At every station we were left ignominiously planted, while the little engines—they had gay gold names on their black little bodies—strolled about along the side-lines, and snuffed at the various trucks. There we sat, at every station, while some truck was discarded and some other sorted out like a branded sheep, from the sidings and hitched on to us. It took a long time, this did.
All the stations so far had had wire netting over the windows. This means malaria-mosquitoes. The malaria climbs very high in Sardinia. The shallow upland valleys, moorland with their intense summer sun and the riverless, boggy behaviour of the water breed the pest inevitably. But not very terribly, as far as one can make out: August and September being the danger months. The natives don't like to admit there is any malaria: a tiny bit, they say, a tiny bit. As soon as you come to the trees there is no more. So they say. For many miles the landscape is moorland and down-like, with no trees. But wait for the trees. Ah, the woods and forests of Gennargentu: the woods and forests higher up: no malaria there!
The little engine whisks up and up, around its loopy curves as if it were going to bite its own tail: we being the tail: then suddenly dives over the sky-line out of sight. And the landscape changes. The famous woods begin to appear. At first it is only hazel-thickets, miles of hazel-thickets, all wild, with a few black cattle trying to peep at us out of the green myrtle and arbutus scrub which forms the undergrowth; and a couple of rare, wild peasants peering at the train. They wear the black sheepskin tunic, with the wool outside, and the long stocking caps. Like cattle they too peer out from between deep bushes. The myrtle scrub here rises man-high, and cattle and men are smothered in it. The big hazels rise bare above. It must be difficult getting about in these parts.

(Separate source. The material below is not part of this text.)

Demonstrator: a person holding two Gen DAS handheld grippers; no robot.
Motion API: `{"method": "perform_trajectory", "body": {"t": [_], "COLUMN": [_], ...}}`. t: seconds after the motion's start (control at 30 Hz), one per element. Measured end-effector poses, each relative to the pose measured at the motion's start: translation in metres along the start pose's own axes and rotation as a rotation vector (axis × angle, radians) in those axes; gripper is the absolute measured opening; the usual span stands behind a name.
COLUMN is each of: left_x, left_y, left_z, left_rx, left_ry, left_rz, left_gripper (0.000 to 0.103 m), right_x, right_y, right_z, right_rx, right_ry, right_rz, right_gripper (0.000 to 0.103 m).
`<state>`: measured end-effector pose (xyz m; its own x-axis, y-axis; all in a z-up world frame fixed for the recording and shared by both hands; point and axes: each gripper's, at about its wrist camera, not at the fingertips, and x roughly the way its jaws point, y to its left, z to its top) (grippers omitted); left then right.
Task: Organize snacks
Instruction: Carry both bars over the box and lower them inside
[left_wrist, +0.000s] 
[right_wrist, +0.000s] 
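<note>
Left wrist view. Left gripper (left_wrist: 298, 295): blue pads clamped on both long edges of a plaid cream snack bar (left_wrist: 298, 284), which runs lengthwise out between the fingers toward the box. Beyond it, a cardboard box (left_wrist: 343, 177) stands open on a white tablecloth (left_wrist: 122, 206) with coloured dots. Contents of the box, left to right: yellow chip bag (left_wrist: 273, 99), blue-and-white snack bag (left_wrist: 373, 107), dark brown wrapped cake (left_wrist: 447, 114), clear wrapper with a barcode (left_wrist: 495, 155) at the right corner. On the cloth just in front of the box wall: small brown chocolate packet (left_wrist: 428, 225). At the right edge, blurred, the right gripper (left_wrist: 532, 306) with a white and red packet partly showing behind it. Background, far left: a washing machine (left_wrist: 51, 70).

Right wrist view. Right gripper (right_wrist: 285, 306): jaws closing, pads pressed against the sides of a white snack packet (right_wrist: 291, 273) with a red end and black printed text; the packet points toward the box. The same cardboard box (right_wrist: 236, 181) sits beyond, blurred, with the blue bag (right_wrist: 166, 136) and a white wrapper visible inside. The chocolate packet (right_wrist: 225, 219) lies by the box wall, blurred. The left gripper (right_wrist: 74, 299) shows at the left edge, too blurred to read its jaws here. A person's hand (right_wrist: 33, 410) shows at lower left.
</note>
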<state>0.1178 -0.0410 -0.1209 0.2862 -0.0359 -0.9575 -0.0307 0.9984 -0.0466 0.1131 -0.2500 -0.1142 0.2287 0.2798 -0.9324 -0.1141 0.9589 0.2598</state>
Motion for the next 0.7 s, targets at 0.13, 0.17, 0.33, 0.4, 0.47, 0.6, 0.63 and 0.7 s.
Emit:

Sometimes, in the distance one sees a black-and-white peasant riding lonely across a more open place, a tiny vivid figure. I like so much the proud instinct which makes a living creature distinguish itself from its background. I hate the rabbity khaki protection-colouration. A black-and-white peasant on his pony, only a dot in the distance beyond the foliage, still flashes and dominates the landscape. Ha-ha! proud mankind! There you ride! But alas, most of the men are still khaki-muffled, rabbit-indistinguishable, ignominious. The Italians look curiously rabbity in the grey-green uniform: just as our sand-colored khaki men look doggy. They seem to scuffle rather abased, ignominious on the earth. Give us back the scarlet and gold, and devil take the hindmost.

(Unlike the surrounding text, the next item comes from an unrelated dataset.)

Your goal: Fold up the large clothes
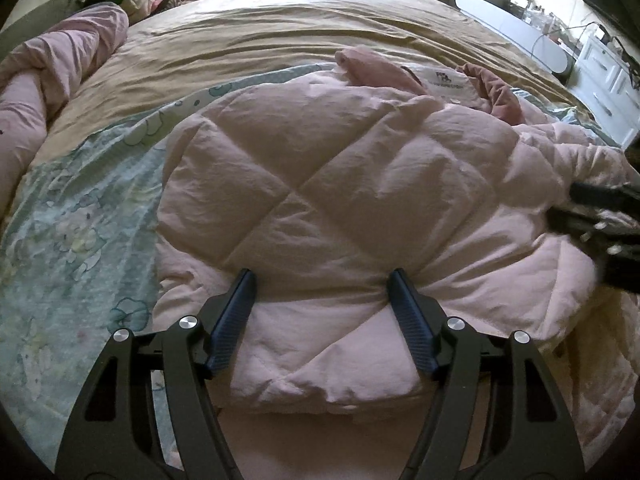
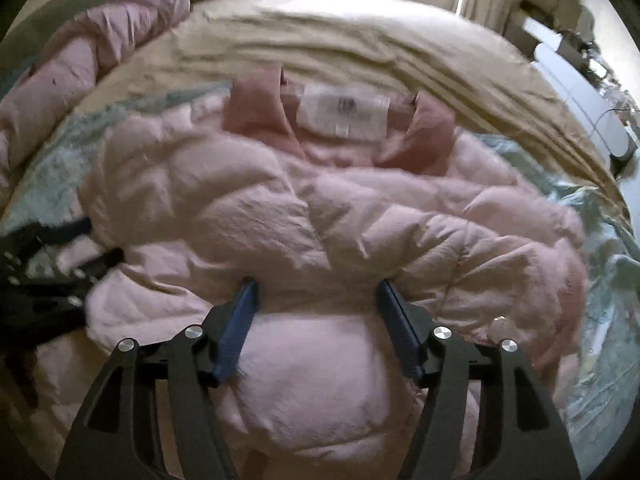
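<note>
Starting at the far left: lying bunched along the edge of the bed (image 1: 280,20), a rolled pink quilt (image 1: 60,64). Spreading beside it over the near part of the mattress, a pale green patterned sheet (image 1: 80,220). Resting on that sheet, flat and puffy, with its collar (image 2: 428,136) pointing toward the far side of the bed and a white label (image 2: 344,114) facing up: the pink quilted jacket (image 1: 320,168). Pressing down at the jacket's near hem, the left gripper (image 1: 322,280), apparently clamping a thick fold of padding between its blue fingers (image 1: 236,320), with fabric puckering at the right-hand one. Further right, hovering over the same hem, the right gripper (image 2: 318,286), standing released, fingers apart with padding bulging up between them, not pinching it. Standing beyond the bed at the far right, white drawers (image 1: 608,80).
</note>
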Motion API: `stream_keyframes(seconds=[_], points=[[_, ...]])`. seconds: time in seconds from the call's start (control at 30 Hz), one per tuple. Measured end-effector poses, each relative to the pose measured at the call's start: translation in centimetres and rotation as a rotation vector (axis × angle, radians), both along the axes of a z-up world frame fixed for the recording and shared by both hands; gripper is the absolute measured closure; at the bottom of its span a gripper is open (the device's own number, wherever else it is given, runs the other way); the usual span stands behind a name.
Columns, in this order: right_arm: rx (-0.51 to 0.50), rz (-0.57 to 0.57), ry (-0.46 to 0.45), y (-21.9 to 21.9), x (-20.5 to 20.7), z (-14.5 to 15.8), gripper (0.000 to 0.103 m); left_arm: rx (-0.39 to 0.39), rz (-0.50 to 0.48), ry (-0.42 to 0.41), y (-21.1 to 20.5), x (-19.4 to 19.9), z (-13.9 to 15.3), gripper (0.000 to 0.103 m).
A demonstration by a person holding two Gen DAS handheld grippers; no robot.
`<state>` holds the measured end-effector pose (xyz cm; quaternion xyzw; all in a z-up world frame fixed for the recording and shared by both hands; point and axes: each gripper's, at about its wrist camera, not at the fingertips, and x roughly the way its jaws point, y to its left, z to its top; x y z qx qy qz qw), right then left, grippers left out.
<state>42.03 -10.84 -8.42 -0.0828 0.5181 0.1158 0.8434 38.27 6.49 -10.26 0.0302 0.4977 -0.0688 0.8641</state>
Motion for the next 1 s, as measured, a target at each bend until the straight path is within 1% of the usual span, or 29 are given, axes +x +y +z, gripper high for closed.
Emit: stream_keyframes(seconds=[0.07,0.17,0.37,0.53,0.63,0.7,0.77,0.83,0.9,0.93,1.0], points=[[0.023,-0.01,0.012,-0.4,0.3,-1.0,0.04,-0.002,-0.001,-0.003,0.0,0.0,-0.2,0.041],[0.044,-0.027,0.008,-0.6,0.3,-1.6,0.04,-0.006,0.003,-0.006,0.0,-0.1,-0.5,0.041],[0.038,-0.041,-0.009,-0.5,0.2,-2.2,0.04,-0.02,0.002,-0.012,0.1,0.1,-0.9,0.041],[0.045,-0.047,-0.011,-0.7,0.4,-2.1,0.04,-0.022,0.012,-0.013,0.0,0.1,-0.8,0.041],[0.096,-0.045,-0.008,-1.3,-0.1,-0.5,0.04,-0.029,0.019,-0.019,0.2,-0.6,0.3,0.042],[0.139,-0.042,-0.032,-2.1,-1.6,1.8,0.04,-0.02,0.011,-0.031,0.2,-1.6,1.7,0.042],[0.159,-0.028,-0.065,-2.5,-3.7,3.6,0.04,-0.012,-0.003,-0.058,0.0,-2.7,2.8,0.037],[0.163,-0.011,-0.076,-2.7,-5.4,4.2,0.04,-0.017,-0.013,-0.072,-0.1,-3.7,3.4,0.037],[0.15,0.002,-0.052,-2.5,-6.7,3.7,0.04,-0.015,-0.025,-0.054,-0.5,-4.0,2.8,0.037],[0.137,0.002,-0.036,-2.3,-7.0,3.2,0.04,-0.001,-0.025,-0.05,-0.7,-4.0,2.2,0.036],[0.103,-0.007,-0.016,-2.2,-7.1,1.9,0.04,-0.003,-0.022,-0.037,-0.7,-3.8,1.4,0.034]])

The landscape really begins to change. The hillsides tilt sharper and sharper. A man is ploughing with two small red cattle on a craggy, tree-hanging slope as sharp as a roof-side. He stoops at the small wooden plough, and jerks the ploughlines. The oxen lift their noses to heaven, with a strange and beseeching snake-like movement, and taking tiny little steps with their frail feet, move slantingly across the slope-face, between rocks and tree-roots. Little, frail, jerky steps the bullocks take, and again they put their horns back and lift their muzzles snakily to heaven, as the man pulls the line. And he skids his wooden plough round another scoop of earth. It is marvellous how they hang upon that steep, craggy slope. An English labourer's eyes would bolt out of his head at the sight.

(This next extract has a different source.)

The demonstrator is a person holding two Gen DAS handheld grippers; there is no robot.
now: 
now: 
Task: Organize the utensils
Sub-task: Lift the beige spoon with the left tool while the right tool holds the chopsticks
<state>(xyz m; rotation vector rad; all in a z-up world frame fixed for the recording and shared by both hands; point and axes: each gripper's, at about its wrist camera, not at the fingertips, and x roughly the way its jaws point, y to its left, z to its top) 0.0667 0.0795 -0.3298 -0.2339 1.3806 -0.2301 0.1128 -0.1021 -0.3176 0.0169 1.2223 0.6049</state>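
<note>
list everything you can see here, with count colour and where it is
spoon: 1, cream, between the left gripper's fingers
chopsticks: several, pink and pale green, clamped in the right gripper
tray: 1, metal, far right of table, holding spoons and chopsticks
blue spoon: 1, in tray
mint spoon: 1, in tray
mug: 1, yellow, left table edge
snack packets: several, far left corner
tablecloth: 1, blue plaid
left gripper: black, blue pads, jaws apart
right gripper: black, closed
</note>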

There is a stream: actually a long tress of a water-fall pouring into a little gorge, and a stream-bed that opens a little, and shows a marvellous cluster of naked poplars away below. They are like ghosts. They have a ghostly, almost phosphorescent luminousness in the shadow of the valley, by the stream of water. If not phosphorescent, then incandescent: a grey, goldish-pale incandescence of naked limbs and myriad cold-glowing twigs, gleaming strangely. If I were a painter I would paint them: for they seem to have living, sentient flesh. And the shadow envelopes them.
Another naked tree I would paint is the gleaming mauve-silver fig, which burns its cold incandescence, tangled, like some sensitive creature emerged from the rock. A fig tree come forth in its nudity gleaming over the dark winter-earth is a sight to behold. Like some white, tangled sea anemone. Ah, if it could but answer! or if we had tree-speech!